The problem: In the entries below, find the lines with the word "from" and copy them.

Data entries:

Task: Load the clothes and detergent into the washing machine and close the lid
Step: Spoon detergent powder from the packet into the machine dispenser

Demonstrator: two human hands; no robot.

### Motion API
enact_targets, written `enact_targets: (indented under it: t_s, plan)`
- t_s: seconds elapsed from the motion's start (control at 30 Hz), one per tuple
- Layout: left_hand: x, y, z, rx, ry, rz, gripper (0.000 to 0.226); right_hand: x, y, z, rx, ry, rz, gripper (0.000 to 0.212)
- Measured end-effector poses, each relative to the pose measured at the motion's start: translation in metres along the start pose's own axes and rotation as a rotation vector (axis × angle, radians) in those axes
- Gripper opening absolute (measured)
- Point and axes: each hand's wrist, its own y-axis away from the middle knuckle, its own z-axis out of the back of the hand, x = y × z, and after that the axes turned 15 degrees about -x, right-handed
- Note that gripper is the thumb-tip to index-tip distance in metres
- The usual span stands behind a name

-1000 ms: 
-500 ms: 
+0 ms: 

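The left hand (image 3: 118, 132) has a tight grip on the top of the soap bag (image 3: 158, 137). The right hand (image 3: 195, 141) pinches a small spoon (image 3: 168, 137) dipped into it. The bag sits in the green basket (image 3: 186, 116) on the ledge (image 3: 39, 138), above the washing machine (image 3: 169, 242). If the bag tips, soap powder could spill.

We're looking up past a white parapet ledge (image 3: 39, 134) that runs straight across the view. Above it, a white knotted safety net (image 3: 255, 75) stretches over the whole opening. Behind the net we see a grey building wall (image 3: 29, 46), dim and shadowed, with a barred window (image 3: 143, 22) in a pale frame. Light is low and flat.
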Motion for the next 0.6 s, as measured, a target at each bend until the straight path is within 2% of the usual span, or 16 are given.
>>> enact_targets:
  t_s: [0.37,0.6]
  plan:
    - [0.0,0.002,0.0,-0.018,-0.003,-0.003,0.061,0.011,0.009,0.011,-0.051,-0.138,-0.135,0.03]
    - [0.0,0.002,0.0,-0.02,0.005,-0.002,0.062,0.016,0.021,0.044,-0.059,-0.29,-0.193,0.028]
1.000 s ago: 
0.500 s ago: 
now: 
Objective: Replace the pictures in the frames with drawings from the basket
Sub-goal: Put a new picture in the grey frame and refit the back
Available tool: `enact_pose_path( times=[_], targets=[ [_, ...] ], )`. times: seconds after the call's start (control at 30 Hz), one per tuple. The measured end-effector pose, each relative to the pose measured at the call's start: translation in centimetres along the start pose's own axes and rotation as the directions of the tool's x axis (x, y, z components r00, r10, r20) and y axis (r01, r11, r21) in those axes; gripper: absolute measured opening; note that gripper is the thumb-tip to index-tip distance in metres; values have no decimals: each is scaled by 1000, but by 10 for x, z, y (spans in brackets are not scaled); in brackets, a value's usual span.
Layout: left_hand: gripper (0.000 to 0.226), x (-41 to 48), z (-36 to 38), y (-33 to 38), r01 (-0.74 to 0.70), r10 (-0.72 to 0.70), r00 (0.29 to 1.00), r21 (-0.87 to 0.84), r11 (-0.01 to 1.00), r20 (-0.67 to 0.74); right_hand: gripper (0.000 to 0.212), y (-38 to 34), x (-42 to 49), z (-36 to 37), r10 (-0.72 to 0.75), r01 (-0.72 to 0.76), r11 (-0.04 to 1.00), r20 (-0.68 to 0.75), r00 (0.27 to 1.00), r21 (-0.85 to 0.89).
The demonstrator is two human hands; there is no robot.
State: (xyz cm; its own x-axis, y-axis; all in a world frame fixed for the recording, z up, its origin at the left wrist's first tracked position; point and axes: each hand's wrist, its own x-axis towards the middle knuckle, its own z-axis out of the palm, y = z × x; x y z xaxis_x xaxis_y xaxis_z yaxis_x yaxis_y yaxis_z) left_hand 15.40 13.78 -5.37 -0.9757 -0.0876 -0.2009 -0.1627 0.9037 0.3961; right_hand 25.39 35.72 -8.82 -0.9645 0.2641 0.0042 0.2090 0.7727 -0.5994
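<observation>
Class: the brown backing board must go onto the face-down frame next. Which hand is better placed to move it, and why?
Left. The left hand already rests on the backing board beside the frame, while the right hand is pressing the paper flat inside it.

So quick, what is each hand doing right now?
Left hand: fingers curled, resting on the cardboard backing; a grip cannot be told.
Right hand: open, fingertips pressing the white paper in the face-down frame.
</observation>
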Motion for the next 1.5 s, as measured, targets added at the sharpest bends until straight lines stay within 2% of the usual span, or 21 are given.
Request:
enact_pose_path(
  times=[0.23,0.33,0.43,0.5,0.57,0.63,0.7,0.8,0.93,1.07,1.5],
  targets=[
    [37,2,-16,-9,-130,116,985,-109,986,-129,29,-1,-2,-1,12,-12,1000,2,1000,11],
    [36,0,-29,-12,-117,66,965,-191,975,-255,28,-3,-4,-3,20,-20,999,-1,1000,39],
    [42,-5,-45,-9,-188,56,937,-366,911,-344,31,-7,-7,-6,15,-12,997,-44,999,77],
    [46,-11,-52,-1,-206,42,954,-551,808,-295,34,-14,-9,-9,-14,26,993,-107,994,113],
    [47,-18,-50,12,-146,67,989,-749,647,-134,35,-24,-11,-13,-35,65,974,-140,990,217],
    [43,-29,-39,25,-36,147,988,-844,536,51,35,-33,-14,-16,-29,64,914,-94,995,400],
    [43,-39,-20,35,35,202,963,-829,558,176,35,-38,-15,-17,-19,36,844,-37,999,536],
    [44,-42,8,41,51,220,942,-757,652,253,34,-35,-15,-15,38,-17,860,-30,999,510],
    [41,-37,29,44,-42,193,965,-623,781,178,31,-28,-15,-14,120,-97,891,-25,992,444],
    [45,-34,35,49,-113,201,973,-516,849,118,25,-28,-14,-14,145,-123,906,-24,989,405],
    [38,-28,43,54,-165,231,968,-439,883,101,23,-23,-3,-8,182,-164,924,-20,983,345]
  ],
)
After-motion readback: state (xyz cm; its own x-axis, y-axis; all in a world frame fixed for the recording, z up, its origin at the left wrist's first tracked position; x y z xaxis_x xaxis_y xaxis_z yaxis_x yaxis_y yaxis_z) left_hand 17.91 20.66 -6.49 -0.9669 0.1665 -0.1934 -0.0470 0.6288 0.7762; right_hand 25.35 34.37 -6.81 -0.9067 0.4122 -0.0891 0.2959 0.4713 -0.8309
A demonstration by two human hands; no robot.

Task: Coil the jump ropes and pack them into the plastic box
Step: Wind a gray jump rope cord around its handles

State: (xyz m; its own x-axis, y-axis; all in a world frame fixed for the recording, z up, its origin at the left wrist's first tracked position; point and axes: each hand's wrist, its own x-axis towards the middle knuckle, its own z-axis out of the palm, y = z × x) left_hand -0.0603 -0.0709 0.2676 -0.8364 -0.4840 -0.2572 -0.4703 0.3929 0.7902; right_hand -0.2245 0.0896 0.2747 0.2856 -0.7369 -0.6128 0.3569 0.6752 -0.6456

Response:
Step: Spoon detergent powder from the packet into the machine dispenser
- t_s: seconds elapsed from the motion's start (control at 30 Hz), one per tuple
- Point and axes: each hand's wrist, its own y-axis away from the middle knuckle, its own z-axis out of the back of the hand, x = y × z, and after that the axes turned 15 degrees about -x, right-handed
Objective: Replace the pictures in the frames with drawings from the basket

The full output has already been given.